India weighing options to restart talks with Pak

India weighing options to restart talks with Pak

India is weighing its options for restarting engagements with Pakistan, but is keen to keep low-key subtle moves it has been making to de-escalate tension in bilateral relations.

Though its representative to the India-Pakistan Permanent Indus Commission is set to attend the annual meeting of the panel in Lahore later this month, New Delhi insists that it should not be construed as a move towards resumption of its stalled dialogue with Islamabad.

The Permanent Indus Commission (PIC) comprises two commissioners, one each from India and Pakistan. The Indus Water Treaty of 1960 mandated the commission to discuss issues related to the sharing of waters of the cross-border rivers and manage implementation of the pact.

New Delhi’s commissioner at the PIC, P K Saxena, an officer of the Ministry of Water Resources, accepted an invitation from his counterpart in Pakistan to hold the meeting of the commission at Lahore later this month.

The PIC is set to meet just six months after India decided not to hold any meeting of the commission with Pakistan to protest cross-border terror from the neighbouring country.

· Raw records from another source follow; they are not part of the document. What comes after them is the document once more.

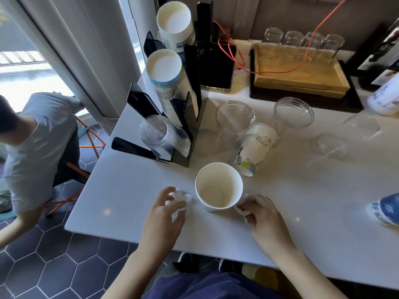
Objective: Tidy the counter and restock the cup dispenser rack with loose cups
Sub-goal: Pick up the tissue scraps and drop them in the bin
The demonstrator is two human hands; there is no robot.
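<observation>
An empty white paper cup stands upright on the white counter between my hands. My left hand is closed on a crumpled white tissue just left of the cup. On the cup's right, my right hand grips a second tissue wad. A printed paper cup stands upside down behind. Two clear plastic cups stand upright beyond it. The black dispenser rack at the left holds two paper cup stacks and a clear cup stack.
More clear cups lie at the right. A wooden tray with glasses sits at the back, crossed by an orange cable. White printed bottles are at the right edge. A person sits left of the counter.
</observation>
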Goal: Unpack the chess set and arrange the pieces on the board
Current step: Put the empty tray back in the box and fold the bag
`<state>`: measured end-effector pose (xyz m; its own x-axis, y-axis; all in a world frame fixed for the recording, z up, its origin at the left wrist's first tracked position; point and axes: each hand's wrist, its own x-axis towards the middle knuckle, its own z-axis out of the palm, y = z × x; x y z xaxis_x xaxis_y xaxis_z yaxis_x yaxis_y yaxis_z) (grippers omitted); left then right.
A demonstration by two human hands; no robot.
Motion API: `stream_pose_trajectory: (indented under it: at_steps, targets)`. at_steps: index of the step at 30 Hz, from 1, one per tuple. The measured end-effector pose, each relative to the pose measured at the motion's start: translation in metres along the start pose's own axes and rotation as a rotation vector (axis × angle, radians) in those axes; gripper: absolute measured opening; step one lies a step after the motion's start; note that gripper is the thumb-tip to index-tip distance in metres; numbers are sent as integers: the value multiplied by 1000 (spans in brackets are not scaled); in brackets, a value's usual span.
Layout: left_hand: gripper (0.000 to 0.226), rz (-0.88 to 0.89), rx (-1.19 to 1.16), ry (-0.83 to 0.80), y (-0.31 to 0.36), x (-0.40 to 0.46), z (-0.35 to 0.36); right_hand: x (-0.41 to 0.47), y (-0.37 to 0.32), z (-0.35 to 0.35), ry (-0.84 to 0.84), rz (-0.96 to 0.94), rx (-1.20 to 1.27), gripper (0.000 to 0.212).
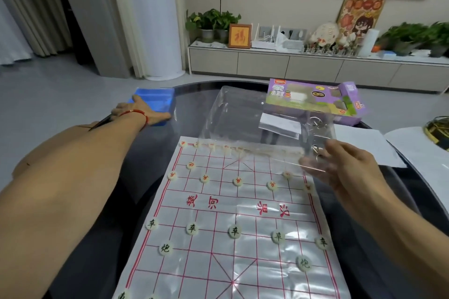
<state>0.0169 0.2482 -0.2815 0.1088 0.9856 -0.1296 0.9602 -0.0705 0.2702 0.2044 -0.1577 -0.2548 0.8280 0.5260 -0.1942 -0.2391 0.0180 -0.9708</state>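
Observation:
A white plastic chess board sheet [233,216] with red grid lines lies on the dark table. Several round pale pieces stand on it, red-marked ones [238,181] on the far half and dark-marked ones [234,232] on the near half. My right hand [345,167] holds up a clear plastic bag [243,124] over the board's far edge, pinching its near corner. My left hand [143,111] reaches far left and grips the edge of a blue tray [158,98] at the table's rim. A purple chess set box [313,102] lies behind the bag.
White paper sheets [379,143] lie on the table at right, beside a yellow-and-black object [437,131] at the frame edge. The round dark table [102,250] curves away at left. A low cabinet with plants and ornaments [291,60] stands against the far wall.

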Motion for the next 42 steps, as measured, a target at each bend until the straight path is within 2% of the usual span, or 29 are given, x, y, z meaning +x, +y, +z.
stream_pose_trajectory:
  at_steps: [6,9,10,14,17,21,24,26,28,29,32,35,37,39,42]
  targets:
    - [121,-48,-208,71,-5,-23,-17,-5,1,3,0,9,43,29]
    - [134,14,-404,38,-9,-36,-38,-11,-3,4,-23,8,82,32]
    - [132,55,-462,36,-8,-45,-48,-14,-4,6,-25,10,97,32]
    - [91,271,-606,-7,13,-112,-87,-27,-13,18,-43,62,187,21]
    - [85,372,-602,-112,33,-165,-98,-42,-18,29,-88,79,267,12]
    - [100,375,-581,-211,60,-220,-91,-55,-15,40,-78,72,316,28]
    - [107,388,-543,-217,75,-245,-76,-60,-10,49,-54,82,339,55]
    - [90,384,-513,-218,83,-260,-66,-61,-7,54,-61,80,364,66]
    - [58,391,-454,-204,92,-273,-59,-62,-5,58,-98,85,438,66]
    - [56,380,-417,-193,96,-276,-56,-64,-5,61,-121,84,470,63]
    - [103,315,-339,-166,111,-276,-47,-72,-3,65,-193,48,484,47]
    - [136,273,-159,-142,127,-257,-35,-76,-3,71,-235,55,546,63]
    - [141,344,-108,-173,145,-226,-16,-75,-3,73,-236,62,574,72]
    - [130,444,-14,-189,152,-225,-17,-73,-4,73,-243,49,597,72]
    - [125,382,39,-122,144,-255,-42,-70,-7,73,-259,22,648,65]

Soon after the terror attack on an army camp at Uri in north Kashmir, Prime Minister Narendra Modi on September 26 reviewed the implementation of the Indus Water Treaty and decided that India would not hold a meeting of the PIC with Pakistan, as long as the neighbouring country continued to export terror.

Not climbdown

India, however, insists that its commissioner’s recent decision to accept the invitation by his counterpart in Pakistan should not be seen as a climbdown or shift of stand.

New Delhi insists that the PIC met 112 times in the past and its meetings cannot be seen as parleys between the governments of India and Pakistan, because the commissioners are independently setting the agenda of the meeting and finalising the dates.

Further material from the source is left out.